J Immunol. 2016 Mar 25;

Authors: Kourepini E, Paschalidis N, Simoes DC, Aggelakopoulou M, Grogan JL, Panoutsakopoulou V

Abstract
T cell Ig and ITIM domain receptor (TIGIT), expressed on T, NK, and regulatory T cells, is known as an inhibitory molecule that limits autoimmunity, antiviral and antitumor immunity. In this report, we demonstrate that TIGIT enhances Th2 immunity. TIGIT expression was upregulated in activated Th2 cells from mice with experimental allergic disease and in Th2 polarization cultures.
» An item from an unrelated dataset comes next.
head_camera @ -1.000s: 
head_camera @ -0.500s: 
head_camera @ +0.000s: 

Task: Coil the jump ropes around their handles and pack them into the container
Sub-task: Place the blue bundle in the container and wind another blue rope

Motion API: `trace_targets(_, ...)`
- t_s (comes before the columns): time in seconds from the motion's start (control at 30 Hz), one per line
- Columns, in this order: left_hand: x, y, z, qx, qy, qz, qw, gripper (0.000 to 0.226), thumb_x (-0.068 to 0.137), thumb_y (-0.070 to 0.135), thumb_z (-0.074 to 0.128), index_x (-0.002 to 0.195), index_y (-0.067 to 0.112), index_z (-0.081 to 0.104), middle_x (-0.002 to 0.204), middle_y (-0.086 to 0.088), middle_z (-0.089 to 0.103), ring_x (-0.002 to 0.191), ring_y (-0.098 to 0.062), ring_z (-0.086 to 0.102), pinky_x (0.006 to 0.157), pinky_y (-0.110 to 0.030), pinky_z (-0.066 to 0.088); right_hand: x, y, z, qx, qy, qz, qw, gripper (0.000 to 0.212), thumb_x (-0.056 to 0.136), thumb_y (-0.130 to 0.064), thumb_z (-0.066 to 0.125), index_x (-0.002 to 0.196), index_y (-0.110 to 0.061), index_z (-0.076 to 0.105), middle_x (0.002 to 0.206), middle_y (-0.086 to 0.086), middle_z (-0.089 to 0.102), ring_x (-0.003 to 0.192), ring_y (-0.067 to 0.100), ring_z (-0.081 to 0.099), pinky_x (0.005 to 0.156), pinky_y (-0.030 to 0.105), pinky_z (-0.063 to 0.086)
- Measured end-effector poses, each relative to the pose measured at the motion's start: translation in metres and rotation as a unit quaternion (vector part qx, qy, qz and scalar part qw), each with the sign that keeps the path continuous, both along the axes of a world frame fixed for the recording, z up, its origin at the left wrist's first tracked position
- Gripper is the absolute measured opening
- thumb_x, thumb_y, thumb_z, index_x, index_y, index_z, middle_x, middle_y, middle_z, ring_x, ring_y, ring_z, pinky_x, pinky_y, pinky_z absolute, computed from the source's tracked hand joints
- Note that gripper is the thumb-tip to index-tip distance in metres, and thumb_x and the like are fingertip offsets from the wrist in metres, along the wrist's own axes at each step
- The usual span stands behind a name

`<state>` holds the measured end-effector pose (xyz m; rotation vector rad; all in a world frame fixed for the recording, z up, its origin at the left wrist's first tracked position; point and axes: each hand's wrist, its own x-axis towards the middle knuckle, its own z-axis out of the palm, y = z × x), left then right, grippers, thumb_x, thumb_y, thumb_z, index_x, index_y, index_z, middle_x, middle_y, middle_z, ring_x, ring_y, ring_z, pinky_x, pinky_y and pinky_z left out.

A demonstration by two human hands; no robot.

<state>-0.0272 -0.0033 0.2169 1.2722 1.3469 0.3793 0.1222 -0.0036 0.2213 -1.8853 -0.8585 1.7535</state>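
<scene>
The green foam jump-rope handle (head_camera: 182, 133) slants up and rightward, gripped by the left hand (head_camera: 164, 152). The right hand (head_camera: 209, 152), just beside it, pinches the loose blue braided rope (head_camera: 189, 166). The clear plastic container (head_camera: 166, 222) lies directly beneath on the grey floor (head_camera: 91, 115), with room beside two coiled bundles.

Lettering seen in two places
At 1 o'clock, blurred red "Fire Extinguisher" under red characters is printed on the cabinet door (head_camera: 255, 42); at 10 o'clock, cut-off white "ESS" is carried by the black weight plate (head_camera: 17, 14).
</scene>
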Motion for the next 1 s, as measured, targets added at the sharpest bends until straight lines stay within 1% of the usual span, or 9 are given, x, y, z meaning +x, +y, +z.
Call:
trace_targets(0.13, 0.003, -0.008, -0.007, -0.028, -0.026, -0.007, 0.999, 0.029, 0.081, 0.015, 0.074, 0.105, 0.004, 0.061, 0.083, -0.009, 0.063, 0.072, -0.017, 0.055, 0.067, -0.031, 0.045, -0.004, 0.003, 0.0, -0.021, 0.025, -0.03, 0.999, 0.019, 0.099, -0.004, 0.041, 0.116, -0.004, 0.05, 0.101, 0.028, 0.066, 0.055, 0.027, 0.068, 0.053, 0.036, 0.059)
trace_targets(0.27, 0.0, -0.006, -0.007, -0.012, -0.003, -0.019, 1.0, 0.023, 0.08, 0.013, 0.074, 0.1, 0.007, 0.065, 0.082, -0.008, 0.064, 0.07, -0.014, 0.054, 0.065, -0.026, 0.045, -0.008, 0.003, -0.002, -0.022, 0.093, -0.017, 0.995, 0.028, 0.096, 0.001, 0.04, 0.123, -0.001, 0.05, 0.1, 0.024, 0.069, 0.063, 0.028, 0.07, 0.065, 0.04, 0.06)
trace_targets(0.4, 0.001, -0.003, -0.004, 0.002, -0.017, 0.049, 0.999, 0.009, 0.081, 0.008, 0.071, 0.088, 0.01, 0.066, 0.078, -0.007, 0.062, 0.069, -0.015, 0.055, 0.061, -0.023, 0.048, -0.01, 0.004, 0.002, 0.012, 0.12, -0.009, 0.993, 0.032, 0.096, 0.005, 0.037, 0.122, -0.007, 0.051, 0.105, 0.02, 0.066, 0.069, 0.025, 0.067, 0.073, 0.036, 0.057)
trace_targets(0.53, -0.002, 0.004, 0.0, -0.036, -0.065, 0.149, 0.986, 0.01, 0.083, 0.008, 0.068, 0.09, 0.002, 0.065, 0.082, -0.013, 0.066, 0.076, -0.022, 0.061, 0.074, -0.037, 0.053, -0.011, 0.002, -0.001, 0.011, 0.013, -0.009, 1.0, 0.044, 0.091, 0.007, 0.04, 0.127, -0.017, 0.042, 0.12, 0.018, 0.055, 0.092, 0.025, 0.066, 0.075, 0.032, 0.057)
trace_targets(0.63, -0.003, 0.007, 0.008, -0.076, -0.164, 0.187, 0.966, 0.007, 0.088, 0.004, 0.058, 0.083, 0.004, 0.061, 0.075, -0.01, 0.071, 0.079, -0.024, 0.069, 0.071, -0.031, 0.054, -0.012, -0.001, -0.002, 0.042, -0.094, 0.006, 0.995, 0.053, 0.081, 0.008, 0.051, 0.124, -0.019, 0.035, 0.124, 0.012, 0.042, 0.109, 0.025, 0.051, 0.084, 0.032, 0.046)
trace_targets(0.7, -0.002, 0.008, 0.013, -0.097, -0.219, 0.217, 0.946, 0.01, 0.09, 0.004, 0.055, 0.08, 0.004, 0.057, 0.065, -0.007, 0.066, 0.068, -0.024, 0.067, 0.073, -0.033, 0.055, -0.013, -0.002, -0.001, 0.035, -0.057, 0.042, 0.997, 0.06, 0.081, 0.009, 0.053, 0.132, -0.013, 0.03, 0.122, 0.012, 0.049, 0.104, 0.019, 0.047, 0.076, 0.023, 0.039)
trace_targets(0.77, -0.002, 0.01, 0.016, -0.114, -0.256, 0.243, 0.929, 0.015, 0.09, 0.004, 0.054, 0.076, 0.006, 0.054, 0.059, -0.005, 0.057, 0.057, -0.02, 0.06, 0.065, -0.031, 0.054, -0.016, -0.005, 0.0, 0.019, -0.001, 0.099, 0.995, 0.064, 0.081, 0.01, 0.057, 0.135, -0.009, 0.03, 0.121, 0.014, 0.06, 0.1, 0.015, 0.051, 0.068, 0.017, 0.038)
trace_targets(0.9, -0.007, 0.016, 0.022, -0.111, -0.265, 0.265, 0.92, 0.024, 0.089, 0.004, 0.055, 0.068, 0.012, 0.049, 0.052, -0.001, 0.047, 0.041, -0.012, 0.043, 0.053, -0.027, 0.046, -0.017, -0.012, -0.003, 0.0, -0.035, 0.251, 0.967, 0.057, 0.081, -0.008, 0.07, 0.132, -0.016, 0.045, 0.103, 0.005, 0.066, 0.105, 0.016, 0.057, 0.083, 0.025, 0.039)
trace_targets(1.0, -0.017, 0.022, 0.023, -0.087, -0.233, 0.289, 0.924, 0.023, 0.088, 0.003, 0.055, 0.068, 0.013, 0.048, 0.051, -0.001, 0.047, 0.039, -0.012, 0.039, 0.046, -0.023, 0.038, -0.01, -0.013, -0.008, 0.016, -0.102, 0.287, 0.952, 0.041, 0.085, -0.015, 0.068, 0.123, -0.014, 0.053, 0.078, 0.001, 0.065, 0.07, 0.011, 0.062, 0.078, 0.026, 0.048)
In addition, its high-affinity ligand CD155 was upregulated in mediastinal lymph node dendritic cells from allergic mice. In an in vitro setting, we observed thatTigitexpression in Th2 cells and its interaction with CD155 expressed in dendritic cells were important during the development of Th2 responses. In addition, blockade of TIGIT inhibited Th2, but had no effect on either Th1 or Th17 polarization. In vivo blockade of TIGIT suppressed hallmarks of allergic airway disease, such as lung eosinophilia, goblet cell hyperplasia, Ag-specific Th2 responses, and IgE production, and reduced numbers of T follicular helper and effector Th2 cells. Thus, TIGIT is critical for Th2 immunity and can be used as a therapeutic target, especially in light of recent findings showing TIGIT locus hypomethylation in T cells from pediatric patients with allergic asthma.

PMID: 27016609 [PubMed – as supplied by publisher]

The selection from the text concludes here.